§ **Task prompt**:
Pictures excluded, output the lines of the data below between the one holding "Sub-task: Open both" and the one holding "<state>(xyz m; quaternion", inclusive, exactly as they stand.

- - -

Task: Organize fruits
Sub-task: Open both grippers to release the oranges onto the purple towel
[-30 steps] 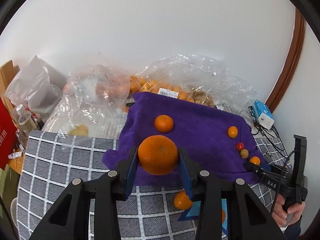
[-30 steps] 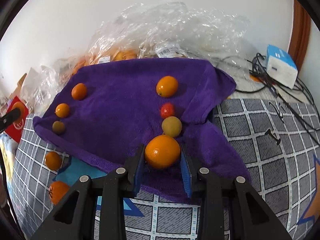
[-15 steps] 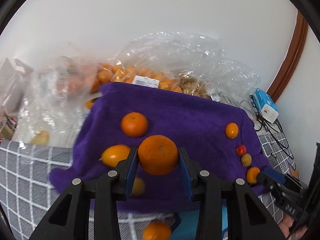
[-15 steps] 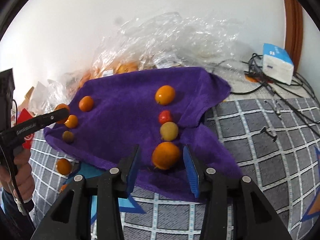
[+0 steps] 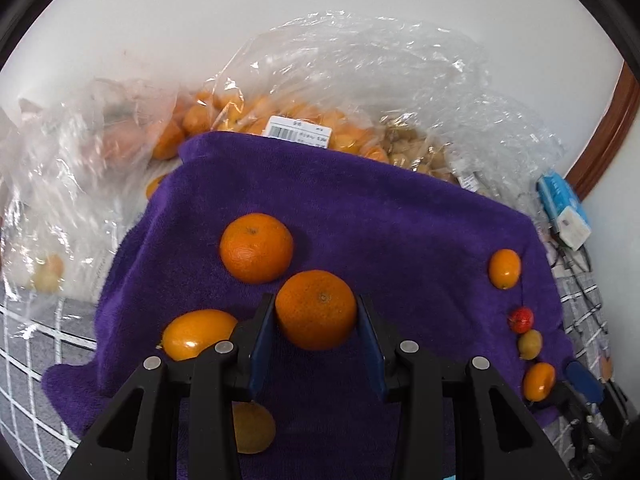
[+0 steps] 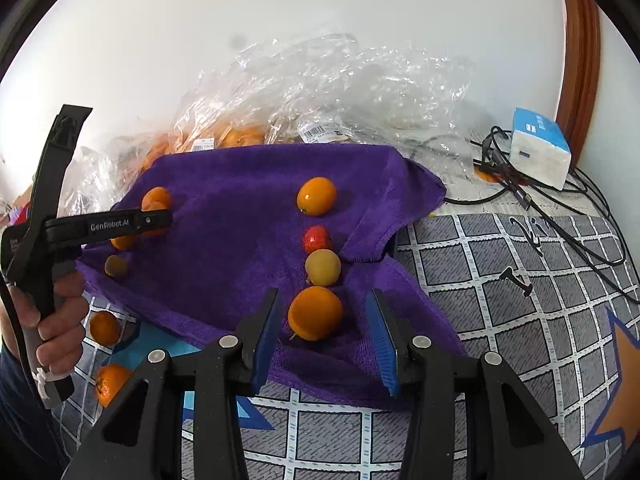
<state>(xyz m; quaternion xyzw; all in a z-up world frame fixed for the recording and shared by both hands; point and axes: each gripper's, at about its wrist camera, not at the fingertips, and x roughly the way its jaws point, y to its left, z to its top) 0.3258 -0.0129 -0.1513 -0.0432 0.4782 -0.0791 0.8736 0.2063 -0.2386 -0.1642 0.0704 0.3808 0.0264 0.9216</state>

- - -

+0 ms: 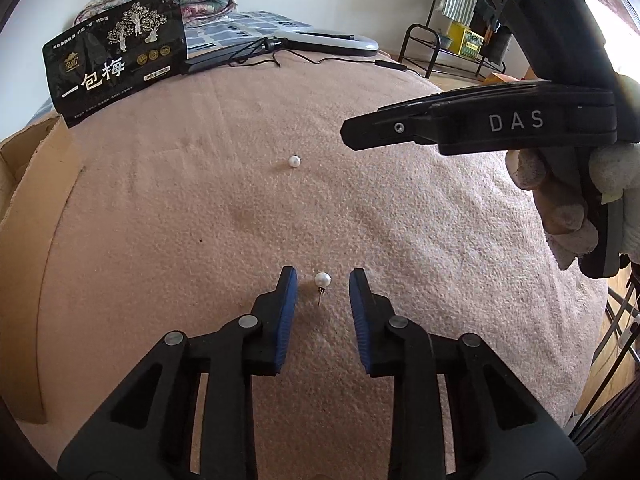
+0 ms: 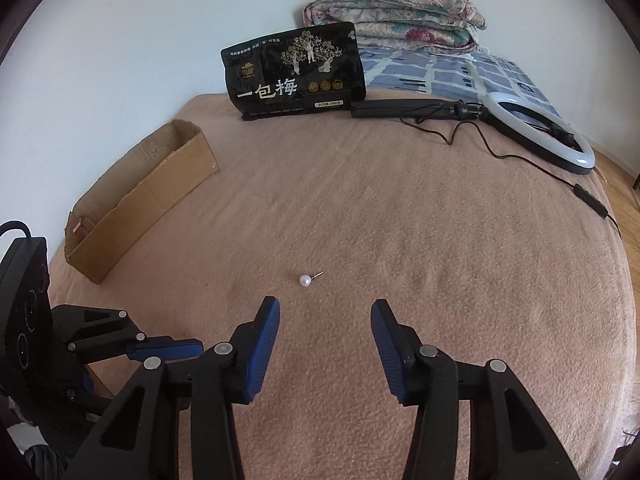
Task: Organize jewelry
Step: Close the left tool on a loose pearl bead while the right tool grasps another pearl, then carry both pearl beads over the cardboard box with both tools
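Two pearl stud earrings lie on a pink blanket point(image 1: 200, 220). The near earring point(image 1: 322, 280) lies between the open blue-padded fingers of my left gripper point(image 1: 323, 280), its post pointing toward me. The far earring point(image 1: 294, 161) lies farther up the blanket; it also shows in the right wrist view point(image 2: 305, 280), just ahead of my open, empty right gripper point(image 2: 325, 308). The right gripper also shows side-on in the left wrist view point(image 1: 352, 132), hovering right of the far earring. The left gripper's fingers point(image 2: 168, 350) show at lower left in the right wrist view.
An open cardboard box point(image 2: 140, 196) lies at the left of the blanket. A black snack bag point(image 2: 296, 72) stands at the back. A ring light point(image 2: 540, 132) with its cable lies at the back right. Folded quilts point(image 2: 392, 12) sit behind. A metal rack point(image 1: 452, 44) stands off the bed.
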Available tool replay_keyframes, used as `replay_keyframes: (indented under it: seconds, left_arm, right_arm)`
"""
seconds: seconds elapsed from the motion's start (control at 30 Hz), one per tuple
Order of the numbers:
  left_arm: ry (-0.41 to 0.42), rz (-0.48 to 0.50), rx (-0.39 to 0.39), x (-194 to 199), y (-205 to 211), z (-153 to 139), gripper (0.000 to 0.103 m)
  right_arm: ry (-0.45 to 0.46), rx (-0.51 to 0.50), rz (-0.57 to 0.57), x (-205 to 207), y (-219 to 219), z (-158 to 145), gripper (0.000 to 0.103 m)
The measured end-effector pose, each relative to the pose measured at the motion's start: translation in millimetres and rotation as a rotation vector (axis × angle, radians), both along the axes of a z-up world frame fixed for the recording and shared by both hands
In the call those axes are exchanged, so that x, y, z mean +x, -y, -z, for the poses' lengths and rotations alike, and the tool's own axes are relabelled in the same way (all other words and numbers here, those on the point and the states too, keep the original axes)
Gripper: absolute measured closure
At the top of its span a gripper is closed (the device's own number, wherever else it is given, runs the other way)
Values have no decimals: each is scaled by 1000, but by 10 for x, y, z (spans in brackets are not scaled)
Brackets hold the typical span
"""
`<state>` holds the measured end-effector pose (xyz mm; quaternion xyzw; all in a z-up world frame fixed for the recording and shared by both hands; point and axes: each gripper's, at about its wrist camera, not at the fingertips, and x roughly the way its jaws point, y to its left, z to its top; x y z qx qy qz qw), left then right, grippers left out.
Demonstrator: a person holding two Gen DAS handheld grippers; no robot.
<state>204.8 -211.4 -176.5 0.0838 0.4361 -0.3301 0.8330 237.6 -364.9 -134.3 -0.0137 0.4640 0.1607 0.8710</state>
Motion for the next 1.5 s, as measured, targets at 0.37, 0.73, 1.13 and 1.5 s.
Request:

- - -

§ **Response to the task**:
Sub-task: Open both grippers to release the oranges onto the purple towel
[-30 steps] 
[-30 steps] 
[-15 steps] 
[-15 steps] 
[+0 steps] 
[+0 steps] 
<state>(xyz m; quaternion xyzw; all in a z-up world frame fixed for the recording and shared by both hands; point and axes: each gripper's, at about its wrist camera, not at the fingertips, and x roughly the way its jaws point, y to its left, z to its top) 0.3258 -0.0129 -0.1513 -0.0432 0.4782 -0.0791 0.8736 0.2063 -0.2386 -0.1642 0.0704 0.3808 0.0264 0.9216</state>

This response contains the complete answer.